-- TASK PROMPT --
From the data underneath, reproduce exactly the stretch that begins at the line with "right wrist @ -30" and ends after the line with "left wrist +".
[COLLECTED DATA]
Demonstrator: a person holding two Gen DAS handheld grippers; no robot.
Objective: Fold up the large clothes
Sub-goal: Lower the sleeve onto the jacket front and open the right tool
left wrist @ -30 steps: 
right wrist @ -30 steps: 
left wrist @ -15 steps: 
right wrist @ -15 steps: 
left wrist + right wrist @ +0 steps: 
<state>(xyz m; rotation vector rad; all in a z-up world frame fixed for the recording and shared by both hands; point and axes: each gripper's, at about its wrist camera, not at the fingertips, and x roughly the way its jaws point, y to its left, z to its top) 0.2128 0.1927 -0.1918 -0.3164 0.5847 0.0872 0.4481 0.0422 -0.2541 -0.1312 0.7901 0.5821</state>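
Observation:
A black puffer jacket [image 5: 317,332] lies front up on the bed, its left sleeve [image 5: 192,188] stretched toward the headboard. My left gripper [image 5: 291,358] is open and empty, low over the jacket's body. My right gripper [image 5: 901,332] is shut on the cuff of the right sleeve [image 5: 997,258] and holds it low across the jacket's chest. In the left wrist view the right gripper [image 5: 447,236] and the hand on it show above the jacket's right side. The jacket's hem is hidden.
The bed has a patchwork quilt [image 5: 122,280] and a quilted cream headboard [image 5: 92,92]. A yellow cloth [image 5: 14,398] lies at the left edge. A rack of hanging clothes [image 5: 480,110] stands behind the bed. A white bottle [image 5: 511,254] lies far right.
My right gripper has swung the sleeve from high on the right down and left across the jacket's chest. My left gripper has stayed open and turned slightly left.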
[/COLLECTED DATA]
-- RESPONSE TO THE TASK --
right wrist @ -30 steps: 
left wrist @ -15 steps: 
right wrist @ -15 steps: 
left wrist + right wrist @ +0 steps: 

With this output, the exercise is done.